All lines with the word "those" are to be found and copied from the listing.
┏━━
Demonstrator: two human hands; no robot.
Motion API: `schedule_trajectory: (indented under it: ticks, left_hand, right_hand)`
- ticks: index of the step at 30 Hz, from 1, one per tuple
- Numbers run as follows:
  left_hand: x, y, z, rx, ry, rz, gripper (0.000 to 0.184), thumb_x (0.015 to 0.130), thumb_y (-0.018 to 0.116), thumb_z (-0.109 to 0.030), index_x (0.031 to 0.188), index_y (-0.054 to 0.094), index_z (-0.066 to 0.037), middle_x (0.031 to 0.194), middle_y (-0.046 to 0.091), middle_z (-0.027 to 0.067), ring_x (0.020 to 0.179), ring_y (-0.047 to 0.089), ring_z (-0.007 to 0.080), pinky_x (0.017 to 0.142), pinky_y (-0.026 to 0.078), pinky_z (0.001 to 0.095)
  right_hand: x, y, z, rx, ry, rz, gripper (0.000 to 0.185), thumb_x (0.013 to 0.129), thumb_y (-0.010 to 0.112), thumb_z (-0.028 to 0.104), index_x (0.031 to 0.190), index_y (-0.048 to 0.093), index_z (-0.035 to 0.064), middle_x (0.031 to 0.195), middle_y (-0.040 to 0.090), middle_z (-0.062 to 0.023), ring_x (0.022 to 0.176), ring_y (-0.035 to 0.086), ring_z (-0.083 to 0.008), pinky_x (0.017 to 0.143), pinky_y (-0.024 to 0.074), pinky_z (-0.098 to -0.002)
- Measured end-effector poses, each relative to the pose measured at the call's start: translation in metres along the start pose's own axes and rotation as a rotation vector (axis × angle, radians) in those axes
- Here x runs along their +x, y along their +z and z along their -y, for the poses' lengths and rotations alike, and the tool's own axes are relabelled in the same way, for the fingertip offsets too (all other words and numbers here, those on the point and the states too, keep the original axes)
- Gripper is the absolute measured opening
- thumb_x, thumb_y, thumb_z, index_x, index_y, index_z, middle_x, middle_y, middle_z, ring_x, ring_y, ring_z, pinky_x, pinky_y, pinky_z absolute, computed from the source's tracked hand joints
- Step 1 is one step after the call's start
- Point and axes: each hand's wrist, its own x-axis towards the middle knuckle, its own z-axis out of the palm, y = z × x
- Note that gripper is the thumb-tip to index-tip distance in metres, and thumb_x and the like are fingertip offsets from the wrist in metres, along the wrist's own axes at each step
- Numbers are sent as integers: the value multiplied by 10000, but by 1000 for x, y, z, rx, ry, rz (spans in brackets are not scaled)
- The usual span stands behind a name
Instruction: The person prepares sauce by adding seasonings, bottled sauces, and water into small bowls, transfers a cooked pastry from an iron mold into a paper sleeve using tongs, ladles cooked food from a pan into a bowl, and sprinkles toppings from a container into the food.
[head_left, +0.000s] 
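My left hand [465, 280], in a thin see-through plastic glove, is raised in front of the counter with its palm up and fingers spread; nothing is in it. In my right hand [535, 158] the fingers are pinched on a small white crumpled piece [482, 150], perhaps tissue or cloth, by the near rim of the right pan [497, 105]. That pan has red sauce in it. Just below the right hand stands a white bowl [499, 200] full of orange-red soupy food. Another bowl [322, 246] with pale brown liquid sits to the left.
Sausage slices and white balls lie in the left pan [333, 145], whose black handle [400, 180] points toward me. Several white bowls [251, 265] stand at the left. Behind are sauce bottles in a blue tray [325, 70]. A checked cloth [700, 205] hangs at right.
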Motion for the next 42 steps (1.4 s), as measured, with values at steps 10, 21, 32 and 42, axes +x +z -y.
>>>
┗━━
Exercise result.
- Measured end-effector poses, each relative to the pose measured at the call's start: translation in metres along the start pose's own axes and rotation as a rotation vector (axis × angle, radians) in those axes
- Here x runs along their +x, y along their +z and z along their -y, for the poses' lengths and rotations alike, and the tool's own axes are relabelled in the same way, for the fingertip offsets too (all other words and numbers here, those on the point and the states too, keep the original axes)

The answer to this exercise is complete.